Hazard analysis and risk assessment (HARA) does not include the notion of controllability by the driver
Safety functions are not easily distinguished from the primary control system
Lack of normative approach to setting the level of required risk reduction
No support for the tiered (OEM, tier-1, tier-2...) supply chain used in automotive (see diagram below)

ISO 26262

The first edition of ISO 26262 was released in 2011, based on development that started in 2006. It completely replaces IEC 61508 and is not a child standard like the early ones for industrial and rail. It separately addresses vehicle (which it calls an "item"), system, hardware, and software. It covered just the electrical and electronic systems of production cars under 3500kg. It did not cover hydraulic and mechanical systems, specialist vehicles like Formula 1 race cars, trucks, buses, motorcycles, or off-road vehicles.

There are detailed rules as to how the vehicle (item) is broken down hierarchically and then different parts of the standard applied.

The standard defines Automotive Safety Integrity Levels (ASIL) based on severity of the hazard, exposure of the hazard (the probability of occurrence), and controllability by the driver to mitigate the hazard. Safety goals are set to achieve the necessary risk reduction. The ASIL levels are shown in the table below:

For hardware, there is a lot that defines how the requirements are pushed down the hierarchy. The standard does not assume that there is no history and existing parts, especially "simple" components, can be used. There are four compliance options for hardware:

In-context development, the default option, where the hardware is developed along with the functional safety approach. Most true hardware has lower level components, so this typically applies to SoCs/ASICs
Hardware qualification, integrating "simple" hardware into ISO 26262-compliant products (this was intended to cover basic components like resistors but apparently "simple" is not defined rigorously)
SEOOC (or SEooC) which is Safety Element out of Context, safely reusing system elements in the whole vehicle context. Semiconductor IP seems to fit in here, where the default assumption has to be that it might be used in a safety-critical context
Proven in use...what it says. Justifies use based on operational history

ISO 26262 2nd Edition and Beyond

One change is that the first edition uses the term "hardware qualification" but it means something different from when we talk about qualification or qual in the semiconductor world. It will become "hardware evaluation."

ISO standards have a three-year cooling off period for the new standard to be used and issues to emerge. Work on the second edition of ISO 26262 started in early 2015. In the meantime, there have been four important intermediate publications:

SAE J2980 Considerations for ISO 26262 ASIL Hazard Classification (2015)
ISO/PAS 19695 Motorcycles—Functional Safety (2015)
ISO/PAS 19451 Application of ISO 26262:2011-2012 to Semiconductors (2016)
SAE J3061 Cybersecurity Guidebook for Cyber-Physical Vehicle Systems (2016)
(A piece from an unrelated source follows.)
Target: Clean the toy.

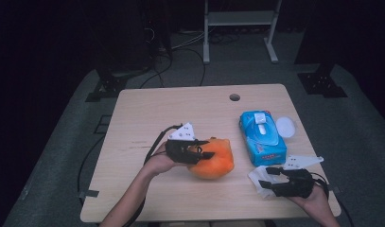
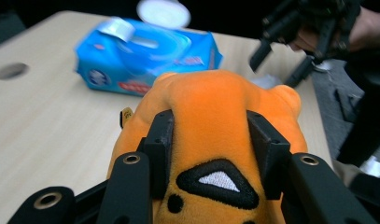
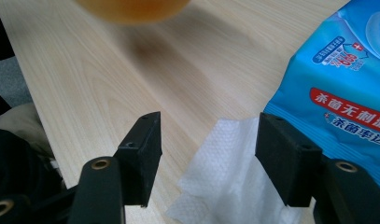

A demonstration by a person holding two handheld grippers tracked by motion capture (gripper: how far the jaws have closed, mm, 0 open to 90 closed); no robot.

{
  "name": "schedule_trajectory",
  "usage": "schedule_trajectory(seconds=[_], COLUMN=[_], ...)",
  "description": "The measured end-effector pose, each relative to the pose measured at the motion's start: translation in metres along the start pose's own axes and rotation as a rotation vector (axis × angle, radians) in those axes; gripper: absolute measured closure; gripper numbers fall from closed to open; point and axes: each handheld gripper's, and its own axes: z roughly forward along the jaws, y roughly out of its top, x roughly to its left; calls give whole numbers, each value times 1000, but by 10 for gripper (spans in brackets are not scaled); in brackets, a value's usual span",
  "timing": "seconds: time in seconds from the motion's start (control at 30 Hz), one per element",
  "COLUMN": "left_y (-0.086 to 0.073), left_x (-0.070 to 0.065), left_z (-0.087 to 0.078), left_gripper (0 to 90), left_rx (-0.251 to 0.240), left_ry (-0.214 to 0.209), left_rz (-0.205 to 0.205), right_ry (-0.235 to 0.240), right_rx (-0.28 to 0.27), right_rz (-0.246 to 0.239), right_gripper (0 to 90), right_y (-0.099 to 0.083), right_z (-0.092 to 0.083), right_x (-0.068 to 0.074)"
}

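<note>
An orange plush toy (image 1: 214,158) with a black-and-white stitched patch is near the middle of the wooden table (image 1: 147,113). My left gripper (image 1: 199,151) is shut on the plush toy (image 2: 215,126), its two jaws pressing into the toy's sides. A white wipe (image 1: 259,182) lies crumpled near the front right, beside a blue wet-wipe pack (image 1: 262,137). My right gripper (image 1: 268,178) stands open just over the white wipe (image 3: 225,182), which lies between and below its jaws without being pinched. The blue pack (image 3: 346,93) is to that gripper's right.
A white round lid (image 1: 285,126) rests next to the blue pack at the right. A cable hole (image 1: 234,97) sits near the table's far edge. Stands, cables and a white frame occupy the dark floor beyond the table.
</note>
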Motion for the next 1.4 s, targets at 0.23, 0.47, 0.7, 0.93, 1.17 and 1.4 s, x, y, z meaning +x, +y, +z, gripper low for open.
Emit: schedule_trajectory(seconds=[0.23,0.47,0.7,0.93,1.17,1.4], left_y=[9,4,-17,-40,-39,-36], left_x=[16,32,50,55,51,44], left_z=[-9,-7,8,23,21,1], left_gripper=[575,573,567,551,383,243], left_rx=[-11,13,42,90,79,48], left_ry=[51,99,142,144,136,146], left_rz=[5,3,-26,-51,-70,-75], right_ry=[9,16,18,15,13,9], right_rx=[-5,-6,-7,-19,-17,-9], right_rz=[0,5,21,20,21,22], right_gripper=[385,374,367,363,356,350], right_y=[0,-1,-2,-2,-1,-1], right_z=[0,1,0,-3,-3,-1], right_x=[-1,-3,-6,-5,-5,-4])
By the way, the reason motorcycles have their own standard is that it only makes sense to put minimal effort into improving motorcycle electronics when users already accept such an elevated risk. The easiest way to improve motorcycle safety is to use a car instead (using a motorcycle to go six miles is a risk of one micromort, you can go 230 miles by car, or 10,000 miles by commercial airliner).

The draft standard of the second edition is planned to be available in draft form in 3Q 2017 and published in 1Q 2018. Some of the changes are to incorporate the above publications (the new standard will not just apply to cars, but also trucks, buses, and motorcycles). Although it will partially cover cybersecurity, that is a topic of its own and work is ongoing to take the last of the above publications and build it into its own ISO standard.

A new concept is SOTIF, safety of intended functionality. This addresses safety when there isn't a failure. There is inherent error present in image sensors such as cameras and lidar, and their associated neural-network-based control systems. Work is started on this in 2016 on a two-year schedule under ISO/PAS 21448.